A Chapter 7 filing under the Bankruptcy code is often referred to as a "liquidation" or a liquidating case. While liquidation might not sound ideal to most persons who want to keep their residence, automobiles, and other property, a Chapter 7 filer does not have monthly payments to pay out to a bankruptcy trustee over time, unlike in a Chapter 13 or Chapter 11 case. Most debts are dischargable in Chapter 7, excepting student loans, domestic support obligations, and recent tax debt. Chapter 7 filers enjoy immediate and permanent debt relief. Most Chapter 7 cases take about 100 days, filing to discharge.
Before you can file a Chapter 7 case, you must qualify. Qualifying means in part that you satisfy the Chapter 7 Means Test. While beyond the scope of this brief discussion, the Chapter 7 Means Test can be complicated, and just because a filer or married filers have a high income does not mean that you will not meet the Chapter 7 Means Test or not qualify. With a brief review of your income and expenses, I can tell you if you meet the Chapter 7 Means Test.

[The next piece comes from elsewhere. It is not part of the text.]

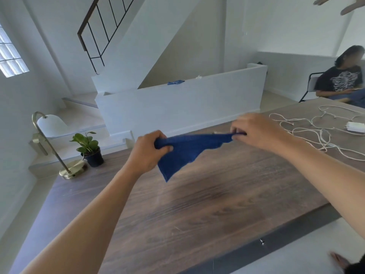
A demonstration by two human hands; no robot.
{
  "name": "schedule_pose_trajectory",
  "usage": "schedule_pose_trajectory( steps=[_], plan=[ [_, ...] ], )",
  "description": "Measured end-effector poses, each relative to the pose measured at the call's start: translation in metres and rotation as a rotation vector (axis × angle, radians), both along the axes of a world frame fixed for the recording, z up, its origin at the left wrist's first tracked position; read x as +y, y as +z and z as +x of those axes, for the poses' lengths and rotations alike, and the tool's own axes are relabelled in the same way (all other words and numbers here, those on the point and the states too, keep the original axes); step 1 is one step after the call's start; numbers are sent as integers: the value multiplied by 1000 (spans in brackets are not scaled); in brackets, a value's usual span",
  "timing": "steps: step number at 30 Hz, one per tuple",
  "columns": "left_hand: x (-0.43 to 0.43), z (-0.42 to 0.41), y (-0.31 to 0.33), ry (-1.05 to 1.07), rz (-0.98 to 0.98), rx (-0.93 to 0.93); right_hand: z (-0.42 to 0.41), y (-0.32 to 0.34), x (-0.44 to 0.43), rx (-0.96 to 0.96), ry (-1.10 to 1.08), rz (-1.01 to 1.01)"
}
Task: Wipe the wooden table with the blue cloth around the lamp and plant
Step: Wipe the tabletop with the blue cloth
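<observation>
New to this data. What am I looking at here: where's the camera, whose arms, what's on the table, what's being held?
There is no robot here. One wide-angle camera sits on a person's head and looks forward and down, so the two bare arms reaching in from the bottom are the wearer's own.

The left hand and right hand hold a dark blue cloth stretched between them, above the brown wooden table and not yet touching it. The left hand bunches one end; the right fingers pinch the other.

At the table's far left corner stand a brass desk lamp with a white shade and a small green plant in a black pot. At the far right lie a tangle of white cord and a small white box. Another person sits beyond the table.
</observation>
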State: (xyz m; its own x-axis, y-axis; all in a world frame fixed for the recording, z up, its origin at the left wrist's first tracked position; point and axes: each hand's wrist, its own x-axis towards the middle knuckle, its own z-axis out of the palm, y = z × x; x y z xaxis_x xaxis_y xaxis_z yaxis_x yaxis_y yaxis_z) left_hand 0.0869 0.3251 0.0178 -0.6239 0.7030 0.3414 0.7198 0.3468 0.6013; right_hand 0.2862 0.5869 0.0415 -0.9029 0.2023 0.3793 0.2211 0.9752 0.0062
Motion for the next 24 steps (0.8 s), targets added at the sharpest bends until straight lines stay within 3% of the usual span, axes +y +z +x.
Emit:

A Chapter 7 filer is entitled to keep certain property during and after the case. When a Chapter 7 case is filed, an estate is created, and a bankruptcy trustee is appointed to the case. Part of the bankruptcy trustee's duties are to collect assets which belong to the estate and which are not "exempted" by the filer. There are Federal exemptions and Michigan exemptions, and one has to chose one or the other. Federal exemptions are generally more generous, allowing joint-filers to exempt up to $45,950 in equity in a residence; $3425 per person in equity for an automobile(s); and, other exemptions such as tools of the trade and household goods. The exception to the rule that Federal exemptions are more generous is the where a person can exempt $30,000 for a residence, increasing to $45,000 if the person is over 65 or disabled. Certain qualifying retirement accounts can be exempted in nearly any amount. Part of any bankruptcy attorney's job is to make sure that the client takes full advantage of the full amount of all available exemptions.
Q. Will filing a Chapter 7 bankruptcy affect my credit score, and if so, for how long?
A. Yes. Most persons filing already have a poor credit score (or are about to). Some persons with a very poor credit score will notice a increase to the low 500s. Persons with some kind of continued installment payments after the case (such as retaining a mortgage or car loan) will have a significantly higher score in two years.
Q. How much does Chapter 7 cost?
A. The Court filing is currently $335. I charge a flat fee which varies based on the complexity of the case.
Q. Can filing a Chapter 7 case stop a foreclosure?
A. Yes, but it has to filed before the date of the Sheriff's sale. However, Chapter 7 does not allow a person in foreclosure to restructure mortgage payments. A person who needs significant time to make mortgage payments current might be a better candidate for Chapter 13 or Chapter 11.
Q. Can filing a Chapter 7 stop wage and bank garnishments?
A. Yes. Upon filing a case, all actions, including lawsuits, garnishments and levies will be immediately stopped.
Q. Who recieves notice that I filed for bankruptcy?
A. Anyone that you owe money to is listed in the bankruptcy schedules and receives notice.
Q. Will my employer or neighbors be notified that I filed a Chapter 7?
A. No, not unless you owe them money. Bankruptcy filings are often published in a county's legal news, such as the Washtenaw County Legal News, but these newspapers are read mostly only read by debt collectors and legal professionals.
Q. What kinds of things can get me in trouble in bankruptcy?
A. Not disclosing all assets and income. Transferring assets to another person before the bankruptcy and not disclosing the transfer. Using credit cards for luxury items or gambling knowing that you are going to file for bankruptcy. These are some of the larger issues that can cause a client significant trouble.